# [WHAT TO PRODUCE]
Every line below that holds "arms" must be copied.
--------------------------------------------------
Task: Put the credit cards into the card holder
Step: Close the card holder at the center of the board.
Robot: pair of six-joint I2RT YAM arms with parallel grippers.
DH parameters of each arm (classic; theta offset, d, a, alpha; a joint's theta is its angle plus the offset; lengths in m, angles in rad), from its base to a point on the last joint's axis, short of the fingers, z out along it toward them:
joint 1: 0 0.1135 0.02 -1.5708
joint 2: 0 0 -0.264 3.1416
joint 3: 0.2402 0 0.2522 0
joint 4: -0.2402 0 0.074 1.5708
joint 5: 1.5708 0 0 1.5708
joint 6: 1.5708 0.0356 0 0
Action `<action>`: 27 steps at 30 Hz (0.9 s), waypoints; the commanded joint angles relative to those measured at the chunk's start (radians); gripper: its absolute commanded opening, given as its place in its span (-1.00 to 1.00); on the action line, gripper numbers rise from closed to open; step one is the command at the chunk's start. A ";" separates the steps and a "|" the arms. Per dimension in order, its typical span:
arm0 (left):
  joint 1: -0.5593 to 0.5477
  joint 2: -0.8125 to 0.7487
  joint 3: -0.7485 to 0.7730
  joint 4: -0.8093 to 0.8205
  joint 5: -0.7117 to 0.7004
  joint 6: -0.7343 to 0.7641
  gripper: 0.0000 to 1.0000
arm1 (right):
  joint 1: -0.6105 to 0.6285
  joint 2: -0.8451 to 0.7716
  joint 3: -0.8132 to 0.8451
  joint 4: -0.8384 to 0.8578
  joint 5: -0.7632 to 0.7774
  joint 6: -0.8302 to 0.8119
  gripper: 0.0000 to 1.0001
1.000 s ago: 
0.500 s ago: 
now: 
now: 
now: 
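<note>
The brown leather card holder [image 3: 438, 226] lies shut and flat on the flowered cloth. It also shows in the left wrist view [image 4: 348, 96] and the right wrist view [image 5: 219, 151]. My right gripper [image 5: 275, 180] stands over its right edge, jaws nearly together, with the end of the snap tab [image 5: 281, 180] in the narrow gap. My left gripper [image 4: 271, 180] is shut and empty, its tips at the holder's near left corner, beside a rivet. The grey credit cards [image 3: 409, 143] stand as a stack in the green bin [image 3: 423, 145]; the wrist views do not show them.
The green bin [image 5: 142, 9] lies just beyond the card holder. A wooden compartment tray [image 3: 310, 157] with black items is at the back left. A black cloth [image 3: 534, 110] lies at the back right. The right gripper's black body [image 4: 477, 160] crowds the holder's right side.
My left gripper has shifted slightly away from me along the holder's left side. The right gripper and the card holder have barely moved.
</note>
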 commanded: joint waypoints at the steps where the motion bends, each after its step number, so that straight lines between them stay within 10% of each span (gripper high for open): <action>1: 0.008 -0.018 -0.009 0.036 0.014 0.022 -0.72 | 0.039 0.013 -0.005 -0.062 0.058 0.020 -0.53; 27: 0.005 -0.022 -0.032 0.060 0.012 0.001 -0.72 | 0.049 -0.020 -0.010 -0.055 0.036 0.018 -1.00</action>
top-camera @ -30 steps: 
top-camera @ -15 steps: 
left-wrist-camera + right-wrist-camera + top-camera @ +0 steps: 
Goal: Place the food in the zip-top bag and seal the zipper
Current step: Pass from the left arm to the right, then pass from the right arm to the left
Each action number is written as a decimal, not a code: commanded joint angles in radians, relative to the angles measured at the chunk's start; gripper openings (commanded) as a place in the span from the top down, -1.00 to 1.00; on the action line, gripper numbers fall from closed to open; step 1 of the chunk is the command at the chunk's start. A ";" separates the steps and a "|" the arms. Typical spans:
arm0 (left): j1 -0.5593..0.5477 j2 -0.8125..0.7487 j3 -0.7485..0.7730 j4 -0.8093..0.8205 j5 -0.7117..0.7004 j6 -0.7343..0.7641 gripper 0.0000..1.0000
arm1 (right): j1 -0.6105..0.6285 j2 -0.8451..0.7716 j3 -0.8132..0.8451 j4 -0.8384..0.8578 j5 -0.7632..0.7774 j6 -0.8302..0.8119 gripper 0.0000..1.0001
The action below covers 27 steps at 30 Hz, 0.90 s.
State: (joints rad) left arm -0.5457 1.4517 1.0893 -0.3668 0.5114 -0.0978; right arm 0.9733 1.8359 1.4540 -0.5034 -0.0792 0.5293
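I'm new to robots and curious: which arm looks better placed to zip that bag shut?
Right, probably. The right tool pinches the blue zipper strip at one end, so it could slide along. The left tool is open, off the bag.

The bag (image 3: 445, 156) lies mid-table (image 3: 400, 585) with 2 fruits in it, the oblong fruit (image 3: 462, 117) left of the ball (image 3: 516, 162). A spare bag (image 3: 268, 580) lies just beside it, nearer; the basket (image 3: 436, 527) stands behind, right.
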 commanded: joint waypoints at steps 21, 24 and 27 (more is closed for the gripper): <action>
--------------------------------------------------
# [EXERCISE RESPONSE]
Robot: pair of six-joint I2RT YAM arms with parallel grippers.
Action `<action>`: 27 steps at 30 Hz (0.9 s), waypoints; the commanded joint angles relative to those measured at the chunk's start (radians); gripper: its absolute commanded opening, given as its place in its span (-1.00 to 1.00); on the action line, gripper numbers rise from closed to open; step one is the command at the chunk's start. A ";" separates the steps and a "|" the arms. Per dimension in order, its typical span:
Each action number is written as a decimal, not a code: commanded joint angles in radians, relative to the angles measured at the chunk's start; gripper openings (commanded) as a place in the span from the top down, -1.00 to 1.00; on the action line, gripper numbers fall from closed to open; step 1 of the chunk is the command at the chunk's start. A ";" separates the steps and a "|" the arms. Typical spans:

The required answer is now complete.